- **WHAT TO PRODUCE**
The word "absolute" occurs in some lines of the data. Return each such line.

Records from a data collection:
=== Begin Enclosure ===
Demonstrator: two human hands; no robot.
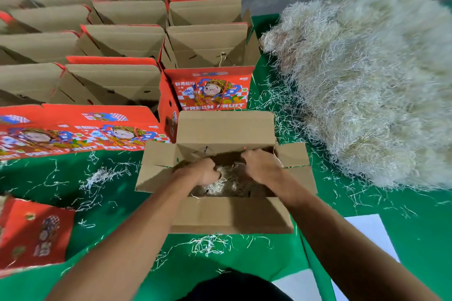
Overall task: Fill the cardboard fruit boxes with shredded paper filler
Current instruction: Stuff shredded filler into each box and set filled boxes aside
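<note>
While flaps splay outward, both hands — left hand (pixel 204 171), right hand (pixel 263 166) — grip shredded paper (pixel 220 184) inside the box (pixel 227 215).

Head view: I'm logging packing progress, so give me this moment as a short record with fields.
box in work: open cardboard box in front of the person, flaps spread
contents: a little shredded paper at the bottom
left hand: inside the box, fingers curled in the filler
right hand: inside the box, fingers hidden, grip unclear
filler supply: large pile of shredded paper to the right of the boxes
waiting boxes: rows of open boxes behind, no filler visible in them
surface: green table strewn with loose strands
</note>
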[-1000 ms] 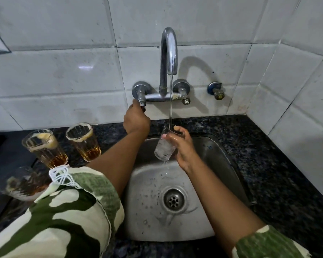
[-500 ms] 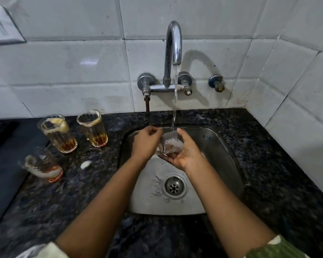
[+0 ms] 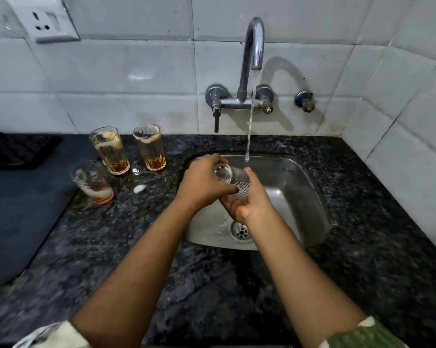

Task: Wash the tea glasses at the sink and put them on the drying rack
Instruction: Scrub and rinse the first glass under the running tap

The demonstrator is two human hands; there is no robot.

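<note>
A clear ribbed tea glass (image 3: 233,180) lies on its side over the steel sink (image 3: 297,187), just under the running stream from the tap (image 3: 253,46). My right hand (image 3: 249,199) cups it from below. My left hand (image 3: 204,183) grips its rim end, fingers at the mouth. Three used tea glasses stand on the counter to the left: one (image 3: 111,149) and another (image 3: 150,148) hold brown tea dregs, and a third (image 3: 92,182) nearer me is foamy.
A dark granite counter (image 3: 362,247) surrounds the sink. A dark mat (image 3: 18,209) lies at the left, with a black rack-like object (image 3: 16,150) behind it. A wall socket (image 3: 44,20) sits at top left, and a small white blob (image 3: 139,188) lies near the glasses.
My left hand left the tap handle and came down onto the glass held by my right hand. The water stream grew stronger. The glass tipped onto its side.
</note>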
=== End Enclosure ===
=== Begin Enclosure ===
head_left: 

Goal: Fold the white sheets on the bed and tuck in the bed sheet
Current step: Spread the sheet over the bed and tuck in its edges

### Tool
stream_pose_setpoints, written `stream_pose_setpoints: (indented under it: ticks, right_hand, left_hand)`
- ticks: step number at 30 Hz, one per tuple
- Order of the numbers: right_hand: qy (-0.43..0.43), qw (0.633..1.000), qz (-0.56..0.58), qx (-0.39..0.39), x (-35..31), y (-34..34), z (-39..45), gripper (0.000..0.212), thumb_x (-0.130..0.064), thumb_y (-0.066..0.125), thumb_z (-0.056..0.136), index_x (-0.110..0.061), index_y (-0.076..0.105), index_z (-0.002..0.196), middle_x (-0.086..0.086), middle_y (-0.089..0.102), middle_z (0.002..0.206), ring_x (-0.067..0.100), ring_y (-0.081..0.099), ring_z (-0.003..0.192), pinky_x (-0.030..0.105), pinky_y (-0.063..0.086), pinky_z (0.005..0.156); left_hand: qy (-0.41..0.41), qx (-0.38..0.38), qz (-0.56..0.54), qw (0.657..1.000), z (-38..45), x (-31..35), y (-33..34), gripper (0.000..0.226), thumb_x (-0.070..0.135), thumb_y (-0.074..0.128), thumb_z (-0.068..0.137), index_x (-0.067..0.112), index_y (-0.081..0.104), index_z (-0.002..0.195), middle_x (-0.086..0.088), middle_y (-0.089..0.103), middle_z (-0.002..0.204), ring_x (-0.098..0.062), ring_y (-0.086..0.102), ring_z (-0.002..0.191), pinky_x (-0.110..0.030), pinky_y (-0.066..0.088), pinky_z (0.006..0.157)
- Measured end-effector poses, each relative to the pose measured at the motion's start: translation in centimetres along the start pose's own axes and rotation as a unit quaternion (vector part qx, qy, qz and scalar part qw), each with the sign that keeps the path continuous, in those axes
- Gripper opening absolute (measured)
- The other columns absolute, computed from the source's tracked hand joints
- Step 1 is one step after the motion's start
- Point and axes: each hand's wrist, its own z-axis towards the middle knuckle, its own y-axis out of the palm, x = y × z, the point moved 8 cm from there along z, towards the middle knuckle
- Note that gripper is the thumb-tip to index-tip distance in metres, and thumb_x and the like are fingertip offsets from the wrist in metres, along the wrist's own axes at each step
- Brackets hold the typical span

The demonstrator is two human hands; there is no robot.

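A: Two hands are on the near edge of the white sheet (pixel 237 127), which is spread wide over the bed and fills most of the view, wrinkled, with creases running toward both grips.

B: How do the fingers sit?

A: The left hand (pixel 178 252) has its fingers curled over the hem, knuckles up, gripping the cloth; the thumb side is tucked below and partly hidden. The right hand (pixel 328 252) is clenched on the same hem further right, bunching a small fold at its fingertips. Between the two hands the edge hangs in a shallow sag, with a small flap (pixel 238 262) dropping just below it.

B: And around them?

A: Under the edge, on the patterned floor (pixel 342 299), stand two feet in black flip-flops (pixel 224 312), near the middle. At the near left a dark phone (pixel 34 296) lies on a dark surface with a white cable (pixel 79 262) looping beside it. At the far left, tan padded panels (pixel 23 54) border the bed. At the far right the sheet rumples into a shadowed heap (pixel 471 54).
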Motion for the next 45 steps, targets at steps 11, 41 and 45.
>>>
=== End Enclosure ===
- **EXERCISE SOLUTION**
- Gripper opening absolute (measured)
- The other columns absolute, computed from the source's tracked hand joints

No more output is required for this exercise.